With core scheduling active it is necessary to move multiple cpus at
the same time to or from a cpupool in order to avoid split scheduling
resources in between.

Signed-off-by: Juergen Gross <jgross@suse.com>
Reviewed-by: Dario Faggioli <dfaggioli@suse.com>
---
V1: new patch
---
 xen/common/cpupool.c       | 100 +++++++++++++++++++++++++++++++++------------
 xen/common/schedule.c      |   3 +-
 xen/include/xen/sched-if.h |   1 +
 3 files changed, 76 insertions(+), 28 deletions(-)

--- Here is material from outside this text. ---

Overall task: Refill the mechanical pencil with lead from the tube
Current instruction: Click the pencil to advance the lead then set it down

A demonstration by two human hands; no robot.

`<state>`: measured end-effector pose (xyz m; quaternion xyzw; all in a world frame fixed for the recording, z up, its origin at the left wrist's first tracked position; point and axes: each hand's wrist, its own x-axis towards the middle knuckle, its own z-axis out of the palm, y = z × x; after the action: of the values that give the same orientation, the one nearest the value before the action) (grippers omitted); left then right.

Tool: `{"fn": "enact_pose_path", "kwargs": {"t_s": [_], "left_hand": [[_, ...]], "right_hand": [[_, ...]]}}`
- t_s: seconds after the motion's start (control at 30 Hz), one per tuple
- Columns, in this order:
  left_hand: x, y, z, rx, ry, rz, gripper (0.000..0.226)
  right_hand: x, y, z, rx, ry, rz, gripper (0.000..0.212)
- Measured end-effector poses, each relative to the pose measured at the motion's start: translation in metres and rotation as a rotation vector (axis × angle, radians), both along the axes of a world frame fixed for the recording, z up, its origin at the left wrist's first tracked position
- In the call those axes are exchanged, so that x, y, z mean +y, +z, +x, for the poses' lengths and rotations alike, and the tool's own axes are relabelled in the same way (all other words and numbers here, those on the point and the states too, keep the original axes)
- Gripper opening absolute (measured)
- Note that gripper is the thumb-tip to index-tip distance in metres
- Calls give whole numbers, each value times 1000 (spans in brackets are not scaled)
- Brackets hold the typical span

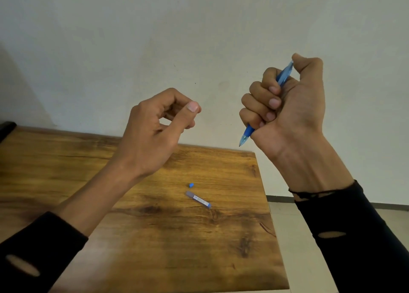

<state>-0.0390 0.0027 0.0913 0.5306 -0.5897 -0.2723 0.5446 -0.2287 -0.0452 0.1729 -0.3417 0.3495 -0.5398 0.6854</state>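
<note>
The mechanical pencil (247, 133) is clenched in the fist of the right hand (287, 102), tip pointing down and out below the little finger, its upper end covered by the thumb; whether the top is open there cannot be told. The left hand (159, 126) is raised beside it with thumb and forefinger pinched together, and whether a lead is held between them cannot be told, since anything that thin would not be seen. The lead tube (198, 199) is left lying on the wooden table (66, 171), well below both hands and nearer the left grip, with a small blue cap (191, 185) just beside its upper end. Several risks are judged to follow: a lead, if one is pinched, could be snapped by too firm a squeeze or by being fed at an angle into the pencil's narrow opening; it could be dropped and lost against the wood grain; leads could be spilled if the tube lies uncapped and is nudged; the loose cap could be knocked off the near table edge. By count: one pencil, one tube, one cap, one table, two hands, two dark sleeves
</note>
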Motion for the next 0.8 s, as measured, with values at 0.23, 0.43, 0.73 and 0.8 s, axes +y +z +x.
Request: {"fn": "enact_pose_path", "kwargs": {"t_s": [0.23, 0.43, 0.73, 0.8], "left_hand": [[0, 3, -3, 4, 1, 7, 20], [-2, 0, -3, -25, 1, 4, 14], [-6, -7, 0, -40, 2, 13, 6], [-6, -7, 0, -38, 5, 15, 8]], "right_hand": [[2, 4, -3, 13, -25, -16, 56], [1, 4, -3, -8, -36, -14, 56], [1, 3, -1, -10, -44, -5, 56], [0, 2, -1, -12, -45, 1, 57]]}}
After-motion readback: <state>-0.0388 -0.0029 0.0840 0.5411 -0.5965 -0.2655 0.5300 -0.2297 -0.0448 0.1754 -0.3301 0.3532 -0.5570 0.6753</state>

diff --git a/xen/common/cpupool.c b/xen/common/cpupool.c
index 04c3b3c04b..f7a13c7a4c 100644
--- a/xen/common/cpupool.c
+++ b/xen/common/cpupool.c
@@ -268,23 +268,30 @@ static int cpupool_assign_cpu_locked(struct cpupool *c, unsigned int cpu)
 {
     int ret;
     struct domain *d;
+    const cpumask_t *cpus;
+
+    cpus = sched_get_opt_cpumask(c->gran, cpu);
 
     if ( (cpupool_moving_cpu == cpu) && (c != cpupool_cpu_moving) )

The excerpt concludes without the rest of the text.